*** DATASET EXCERPT Section Begins ***

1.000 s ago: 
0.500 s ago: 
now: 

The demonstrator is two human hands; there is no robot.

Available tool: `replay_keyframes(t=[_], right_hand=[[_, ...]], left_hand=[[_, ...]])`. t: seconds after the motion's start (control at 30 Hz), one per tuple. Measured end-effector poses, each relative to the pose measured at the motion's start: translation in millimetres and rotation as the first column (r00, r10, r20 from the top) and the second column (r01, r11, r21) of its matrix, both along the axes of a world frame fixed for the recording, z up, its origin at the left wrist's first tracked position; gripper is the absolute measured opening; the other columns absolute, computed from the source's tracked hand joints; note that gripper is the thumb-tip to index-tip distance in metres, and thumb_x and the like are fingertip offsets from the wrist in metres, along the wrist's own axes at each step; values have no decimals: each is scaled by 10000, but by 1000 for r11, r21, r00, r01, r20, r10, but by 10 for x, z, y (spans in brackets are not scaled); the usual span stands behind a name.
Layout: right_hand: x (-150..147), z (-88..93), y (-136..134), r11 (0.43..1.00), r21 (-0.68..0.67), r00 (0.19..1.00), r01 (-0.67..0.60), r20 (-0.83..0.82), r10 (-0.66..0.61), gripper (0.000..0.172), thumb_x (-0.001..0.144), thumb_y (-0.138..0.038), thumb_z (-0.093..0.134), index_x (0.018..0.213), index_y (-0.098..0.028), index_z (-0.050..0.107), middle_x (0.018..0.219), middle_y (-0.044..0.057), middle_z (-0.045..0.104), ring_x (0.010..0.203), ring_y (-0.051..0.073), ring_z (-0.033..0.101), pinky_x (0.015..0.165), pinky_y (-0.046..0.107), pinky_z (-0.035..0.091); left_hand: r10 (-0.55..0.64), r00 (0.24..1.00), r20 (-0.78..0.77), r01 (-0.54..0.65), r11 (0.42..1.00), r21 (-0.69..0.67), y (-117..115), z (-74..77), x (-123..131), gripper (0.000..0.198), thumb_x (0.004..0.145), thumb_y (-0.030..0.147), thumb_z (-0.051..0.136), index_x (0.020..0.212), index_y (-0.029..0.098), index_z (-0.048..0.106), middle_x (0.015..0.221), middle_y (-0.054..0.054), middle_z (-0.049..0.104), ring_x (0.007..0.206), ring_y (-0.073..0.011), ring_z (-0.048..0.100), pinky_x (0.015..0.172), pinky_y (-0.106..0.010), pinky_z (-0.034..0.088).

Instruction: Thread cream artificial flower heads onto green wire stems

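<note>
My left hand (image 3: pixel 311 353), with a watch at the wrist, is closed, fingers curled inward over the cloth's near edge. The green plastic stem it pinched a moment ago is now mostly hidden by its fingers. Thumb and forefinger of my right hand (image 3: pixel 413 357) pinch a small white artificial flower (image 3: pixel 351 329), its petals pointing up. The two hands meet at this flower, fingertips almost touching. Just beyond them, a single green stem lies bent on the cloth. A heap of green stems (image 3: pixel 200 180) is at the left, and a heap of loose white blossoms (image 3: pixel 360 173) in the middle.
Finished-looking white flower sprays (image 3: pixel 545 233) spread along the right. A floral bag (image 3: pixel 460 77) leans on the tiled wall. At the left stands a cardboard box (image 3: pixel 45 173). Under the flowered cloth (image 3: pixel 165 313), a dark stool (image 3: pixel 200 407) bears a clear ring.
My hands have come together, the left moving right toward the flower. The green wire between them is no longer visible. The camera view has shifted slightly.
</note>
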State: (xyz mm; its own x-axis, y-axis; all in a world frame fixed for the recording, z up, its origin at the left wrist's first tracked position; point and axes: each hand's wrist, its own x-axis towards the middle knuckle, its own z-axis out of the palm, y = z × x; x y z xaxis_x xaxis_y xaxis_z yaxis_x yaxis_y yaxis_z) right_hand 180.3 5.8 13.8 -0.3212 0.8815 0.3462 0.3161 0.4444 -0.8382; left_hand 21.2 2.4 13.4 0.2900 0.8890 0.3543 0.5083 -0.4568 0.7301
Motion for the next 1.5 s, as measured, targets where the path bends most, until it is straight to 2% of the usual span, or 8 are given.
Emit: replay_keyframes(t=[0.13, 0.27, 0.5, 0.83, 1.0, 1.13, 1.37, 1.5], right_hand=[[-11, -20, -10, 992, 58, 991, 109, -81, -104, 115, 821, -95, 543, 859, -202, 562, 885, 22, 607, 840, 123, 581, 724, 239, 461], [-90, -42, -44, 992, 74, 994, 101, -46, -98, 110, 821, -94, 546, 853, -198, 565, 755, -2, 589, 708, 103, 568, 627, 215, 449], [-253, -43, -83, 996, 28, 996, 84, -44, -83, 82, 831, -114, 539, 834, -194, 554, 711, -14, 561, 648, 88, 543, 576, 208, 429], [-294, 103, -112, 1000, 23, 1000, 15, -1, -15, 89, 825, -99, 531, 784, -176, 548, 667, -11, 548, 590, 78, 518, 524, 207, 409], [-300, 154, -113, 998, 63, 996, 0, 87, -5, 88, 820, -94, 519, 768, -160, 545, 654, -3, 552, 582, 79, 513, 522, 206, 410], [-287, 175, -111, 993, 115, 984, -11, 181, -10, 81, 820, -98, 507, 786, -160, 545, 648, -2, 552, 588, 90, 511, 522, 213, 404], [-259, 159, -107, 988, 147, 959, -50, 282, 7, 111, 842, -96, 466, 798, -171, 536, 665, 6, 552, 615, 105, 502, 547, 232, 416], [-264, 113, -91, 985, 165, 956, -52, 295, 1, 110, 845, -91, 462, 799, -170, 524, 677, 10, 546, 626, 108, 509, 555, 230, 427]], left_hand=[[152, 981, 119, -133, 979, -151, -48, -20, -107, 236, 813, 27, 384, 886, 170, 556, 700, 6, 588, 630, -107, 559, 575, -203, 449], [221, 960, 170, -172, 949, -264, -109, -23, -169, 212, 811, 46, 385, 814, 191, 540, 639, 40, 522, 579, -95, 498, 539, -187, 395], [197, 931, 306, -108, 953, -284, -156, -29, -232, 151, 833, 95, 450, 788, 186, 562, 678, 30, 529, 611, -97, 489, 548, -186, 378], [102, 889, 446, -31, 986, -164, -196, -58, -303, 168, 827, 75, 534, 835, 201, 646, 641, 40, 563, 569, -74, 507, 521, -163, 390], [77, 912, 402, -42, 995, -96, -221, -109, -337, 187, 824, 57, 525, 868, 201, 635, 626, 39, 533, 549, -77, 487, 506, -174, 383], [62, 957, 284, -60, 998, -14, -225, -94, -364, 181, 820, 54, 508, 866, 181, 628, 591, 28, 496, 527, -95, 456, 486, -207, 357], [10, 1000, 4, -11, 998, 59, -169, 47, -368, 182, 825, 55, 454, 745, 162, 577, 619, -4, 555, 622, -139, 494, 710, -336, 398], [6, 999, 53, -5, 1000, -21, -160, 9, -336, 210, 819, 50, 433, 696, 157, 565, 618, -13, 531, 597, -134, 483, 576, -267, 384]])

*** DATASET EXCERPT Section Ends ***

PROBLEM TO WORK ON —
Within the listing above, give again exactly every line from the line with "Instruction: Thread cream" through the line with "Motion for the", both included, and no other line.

ANSWER —
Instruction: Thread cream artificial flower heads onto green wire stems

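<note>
My left hand (image 3: pixel 311 353), with a watch at the wrist, is closed, fingers curled inward over the cloth's near edge. The green plastic stem it pinched a moment ago is now mostly hidden by its fingers. Thumb and forefinger of my right hand (image 3: pixel 413 357) pinch a small white artificial flower (image 3: pixel 351 329), its petals pointing up. The two hands meet at this flower, fingertips almost touching. Just beyond them, a single green stem lies bent on the cloth. A heap of green stems (image 3: pixel 200 180) is at the left, and a heap of loose white blossoms (image 3: pixel 360 173) in the middle.
Finished-looking white flower sprays (image 3: pixel 545 233) spread along the right. A floral bag (image 3: pixel 460 77) leans on the tiled wall. At the left stands a cardboard box (image 3: pixel 45 173). Under the flowered cloth (image 3: pixel 165 313), a dark stool (image 3: pixel 200 407) bears a clear ring.
My hands have come together, the left moving right toward the flower. The green wire between them is no longer visible. The camera view has shifted slightly.
</note>
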State: (xyz mm; its own x-axis, y-axis; all in a world frame fixed for the recording, z up, its origin at the left wrist's first tracked position; point and axes: each hand's wrist, its own x-axis towards the middle knuckle, its own z-axis out of the palm, y = z × x; x y z xaxis_x xaxis_y xaxis_z yaxis_x yaxis_y yaxis_z) right_hand 180.3 5.8 13.8 -0.3212 0.8815 0.3462 0.3161 0.4444 -0.8382; left_hand 21.2 2.4 13.4 0.2900 0.8890 0.3543 0.5083 -0.4568 0.7301
Motion for the next 1.5 s, as measured, targets where the path bends most, until it is straight to 2% of the usual span, or 8 are given.

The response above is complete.